* EXERCISE GOAL
All of the data should be copied exactly, with the pictures left out.

==== DATA EXTRACT ====

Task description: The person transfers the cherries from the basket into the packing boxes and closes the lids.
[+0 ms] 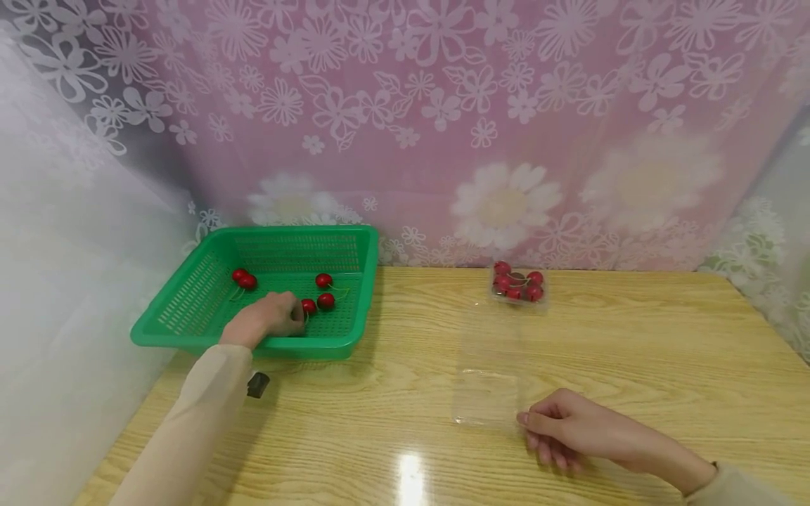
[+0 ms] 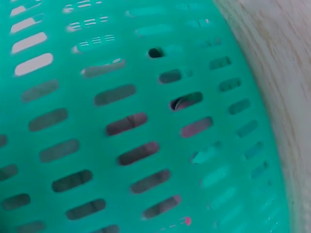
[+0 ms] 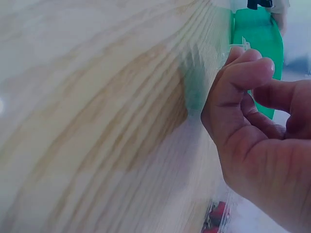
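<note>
My left hand (image 1: 268, 314) reaches over the near rim into a green plastic basket (image 1: 253, 342), its fingers bent downward. Right beside those fingers lies a red cherry (image 1: 308, 306); whether they grip it I cannot tell. The basket's slotted wall (image 2: 97, 141) blocks the left wrist view. Two more cherries, one of them a dark red cherry (image 1: 325, 301), are to the right, and a red pair (image 1: 244, 280) is at the left. On the table, my right hand (image 1: 569, 429) has curled fingers and pinches the edge of an open clear plastic box (image 1: 487, 397) between thumb and forefinger.
A second clear box (image 1: 519, 284) filled with several cherries stands at the back of the wooden table (image 1: 633, 337). Behind it hangs a pink floral curtain (image 1: 405, 140). A small black object (image 1: 258, 385) shows beside the left sleeve, in front of the basket.
</note>
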`<state>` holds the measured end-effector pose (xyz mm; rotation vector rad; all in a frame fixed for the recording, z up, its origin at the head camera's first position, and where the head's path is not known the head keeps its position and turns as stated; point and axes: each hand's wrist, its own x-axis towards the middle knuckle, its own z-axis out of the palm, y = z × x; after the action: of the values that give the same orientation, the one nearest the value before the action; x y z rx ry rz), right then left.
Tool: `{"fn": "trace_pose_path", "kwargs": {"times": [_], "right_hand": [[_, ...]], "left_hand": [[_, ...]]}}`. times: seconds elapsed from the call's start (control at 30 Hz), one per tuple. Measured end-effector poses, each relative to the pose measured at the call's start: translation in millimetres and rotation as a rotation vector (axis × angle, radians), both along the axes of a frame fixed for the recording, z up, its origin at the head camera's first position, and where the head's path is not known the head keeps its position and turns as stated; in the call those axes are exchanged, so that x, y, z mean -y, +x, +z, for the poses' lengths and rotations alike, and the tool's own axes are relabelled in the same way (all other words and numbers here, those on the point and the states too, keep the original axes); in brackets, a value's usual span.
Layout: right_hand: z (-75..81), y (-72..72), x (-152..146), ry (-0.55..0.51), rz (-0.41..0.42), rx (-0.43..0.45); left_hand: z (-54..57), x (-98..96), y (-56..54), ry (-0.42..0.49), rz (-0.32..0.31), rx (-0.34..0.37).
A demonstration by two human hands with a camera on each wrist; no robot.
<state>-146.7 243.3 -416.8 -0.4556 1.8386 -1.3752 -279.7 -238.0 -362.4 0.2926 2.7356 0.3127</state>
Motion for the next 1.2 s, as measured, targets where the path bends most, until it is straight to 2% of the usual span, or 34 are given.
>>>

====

* EXERCISE RESPONSE
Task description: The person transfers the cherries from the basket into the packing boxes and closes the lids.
[+0 ms] 
[+0 ms] 
[+0 ms] 
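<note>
My left hand (image 1: 268, 314) reaches over the near rim into a green plastic basket (image 1: 253, 342), its fingers bent downward. Right beside those fingers lies a red cherry (image 1: 308, 306); whether they grip it I cannot tell. The basket's slotted wall (image 2: 97, 141) blocks the left wrist view. Two more cherries, one of them a dark red cherry (image 1: 325, 301), are to the right, and a red pair (image 1: 244, 280) is at the left. On the table, my right hand (image 1: 569, 429) has curled fingers and pinches the edge of an open clear plastic box (image 1: 487, 397) between thumb and forefinger.
A second clear box (image 1: 519, 284) filled with several cherries stands at the back of the wooden table (image 1: 633, 337). Behind it hangs a pink floral curtain (image 1: 405, 140). A small black object (image 1: 258, 385) shows beside the left sleeve, in front of the basket.
</note>
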`<state>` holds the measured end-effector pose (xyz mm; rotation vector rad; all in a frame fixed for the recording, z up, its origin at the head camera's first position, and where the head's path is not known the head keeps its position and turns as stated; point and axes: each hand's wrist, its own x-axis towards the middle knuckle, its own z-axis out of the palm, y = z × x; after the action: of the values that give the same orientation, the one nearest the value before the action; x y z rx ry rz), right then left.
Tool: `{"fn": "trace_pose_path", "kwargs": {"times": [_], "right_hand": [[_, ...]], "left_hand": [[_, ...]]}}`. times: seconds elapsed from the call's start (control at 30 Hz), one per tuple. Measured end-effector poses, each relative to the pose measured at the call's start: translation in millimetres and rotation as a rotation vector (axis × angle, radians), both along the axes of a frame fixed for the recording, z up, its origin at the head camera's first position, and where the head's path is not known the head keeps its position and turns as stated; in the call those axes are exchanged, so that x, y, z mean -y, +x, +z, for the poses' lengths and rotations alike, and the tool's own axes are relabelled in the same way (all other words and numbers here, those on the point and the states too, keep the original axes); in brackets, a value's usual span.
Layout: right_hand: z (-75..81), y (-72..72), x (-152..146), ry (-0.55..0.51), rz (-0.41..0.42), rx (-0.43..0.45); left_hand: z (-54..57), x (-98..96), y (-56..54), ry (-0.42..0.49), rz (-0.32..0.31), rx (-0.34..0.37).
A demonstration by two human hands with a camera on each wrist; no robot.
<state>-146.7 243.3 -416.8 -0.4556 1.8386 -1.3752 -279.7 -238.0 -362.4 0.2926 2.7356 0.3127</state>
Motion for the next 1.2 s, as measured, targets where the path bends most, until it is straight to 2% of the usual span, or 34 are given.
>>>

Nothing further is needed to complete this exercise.